*** SUPPLIED MATERIAL Section Begins ***

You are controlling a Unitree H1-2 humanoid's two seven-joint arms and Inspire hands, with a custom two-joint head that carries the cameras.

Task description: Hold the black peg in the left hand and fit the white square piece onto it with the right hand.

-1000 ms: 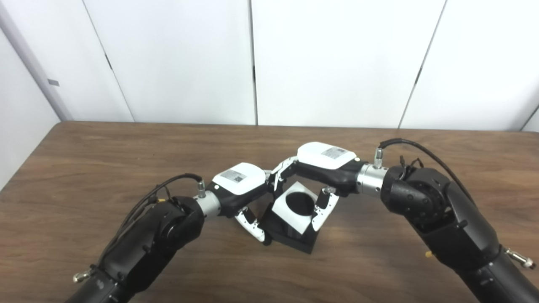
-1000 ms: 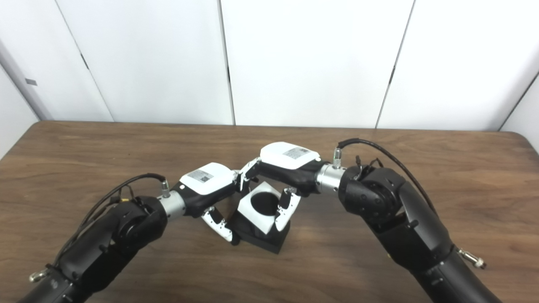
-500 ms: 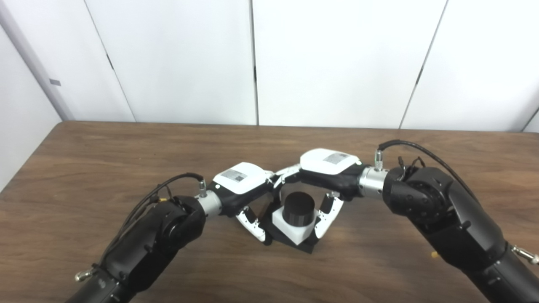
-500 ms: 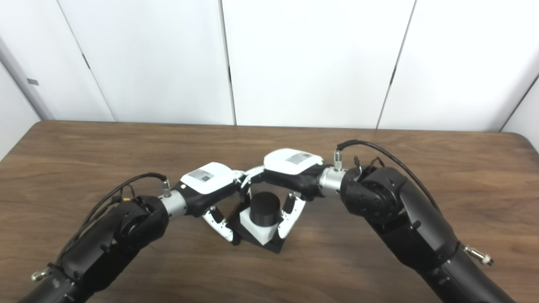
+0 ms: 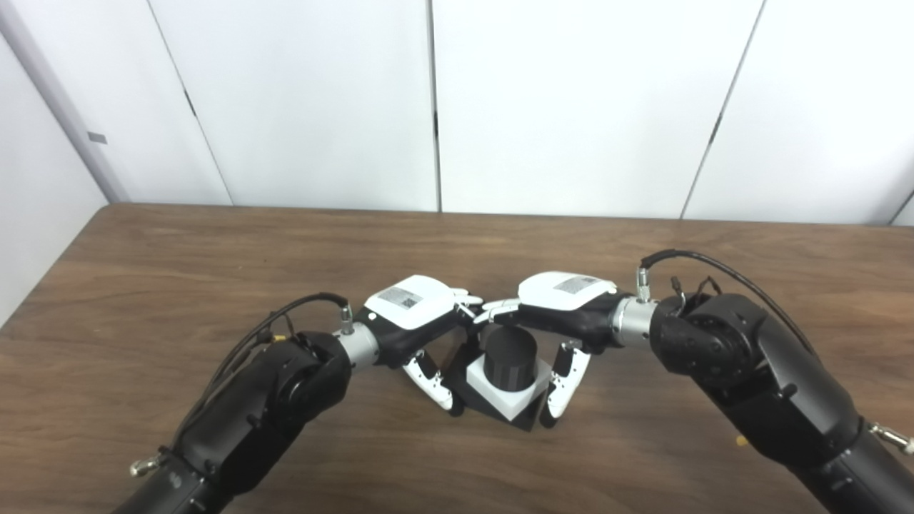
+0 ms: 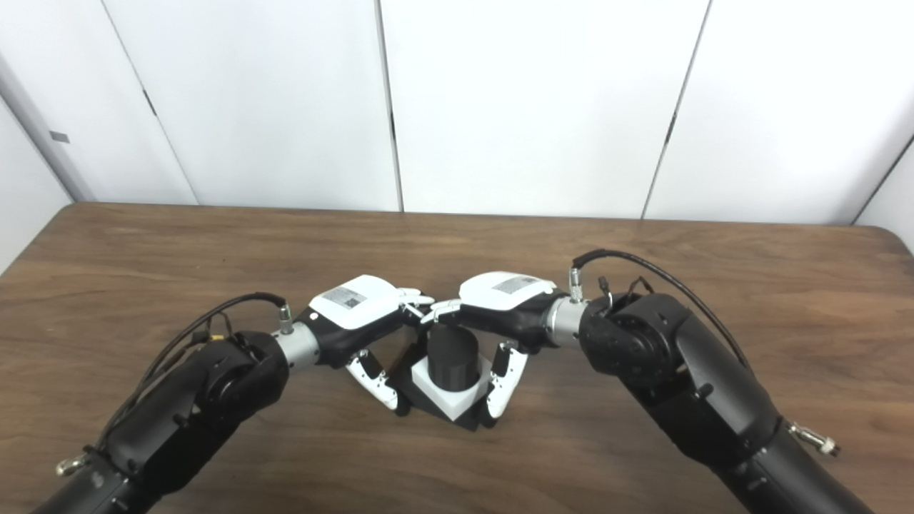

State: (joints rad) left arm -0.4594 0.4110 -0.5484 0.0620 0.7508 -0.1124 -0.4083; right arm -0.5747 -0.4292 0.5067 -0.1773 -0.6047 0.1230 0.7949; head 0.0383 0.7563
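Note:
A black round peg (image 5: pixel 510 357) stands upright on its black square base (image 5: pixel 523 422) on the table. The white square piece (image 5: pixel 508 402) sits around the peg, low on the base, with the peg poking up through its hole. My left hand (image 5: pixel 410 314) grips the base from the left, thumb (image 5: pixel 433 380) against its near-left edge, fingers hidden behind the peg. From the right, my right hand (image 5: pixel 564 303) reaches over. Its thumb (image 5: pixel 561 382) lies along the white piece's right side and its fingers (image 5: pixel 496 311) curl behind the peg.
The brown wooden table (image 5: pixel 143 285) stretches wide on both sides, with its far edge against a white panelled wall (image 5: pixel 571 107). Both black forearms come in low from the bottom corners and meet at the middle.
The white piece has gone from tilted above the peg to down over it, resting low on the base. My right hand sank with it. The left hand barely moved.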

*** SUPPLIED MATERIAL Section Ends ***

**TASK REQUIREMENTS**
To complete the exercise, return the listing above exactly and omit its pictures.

**COMPLETED EXERCISE**
You are controlling a Unitree H1-2 humanoid's two seven-joint arms and Inspire hands, with a custom two-joint head that carries the cameras.

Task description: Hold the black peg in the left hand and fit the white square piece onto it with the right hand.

-1000 ms: 
-1000 ms: 
-500 ms: 
-500 ms: 
+0 ms: 
+0 ms: 

State: (joints rad) left arm -0.4594 0.4110 -0.5484 0.0620 0.7508 -0.1124 -0.4083; right arm -0.5747 -0.4292 0.5067 -0.1773 -0.6047 0.1230 0.7949; head 0.0383 0.7563
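Note:
A black round peg (image 5: pixel 510 357) stands upright on its black square base (image 5: pixel 523 422) on the table. The white square piece (image 5: pixel 508 402) sits around the peg, low on the base, with the peg poking up through its hole. My left hand (image 5: pixel 410 314) grips the base from the left, thumb (image 5: pixel 433 380) against its near-left edge, fingers hidden behind the peg. From the right, my right hand (image 5: pixel 564 303) reaches over. Its thumb (image 5: pixel 561 382) lies along the white piece's right side and its fingers (image 5: pixel 496 311) curl behind the peg.
The brown wooden table (image 5: pixel 143 285) stretches wide on both sides, with its far edge against a white panelled wall (image 5: pixel 571 107). Both black forearms come in low from the bottom corners and meet at the middle.
The white piece has gone from tilted above the peg to down over it, resting low on the base. My right hand sank with it. The left hand barely moved.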

Nothing else is needed to finish the exercise.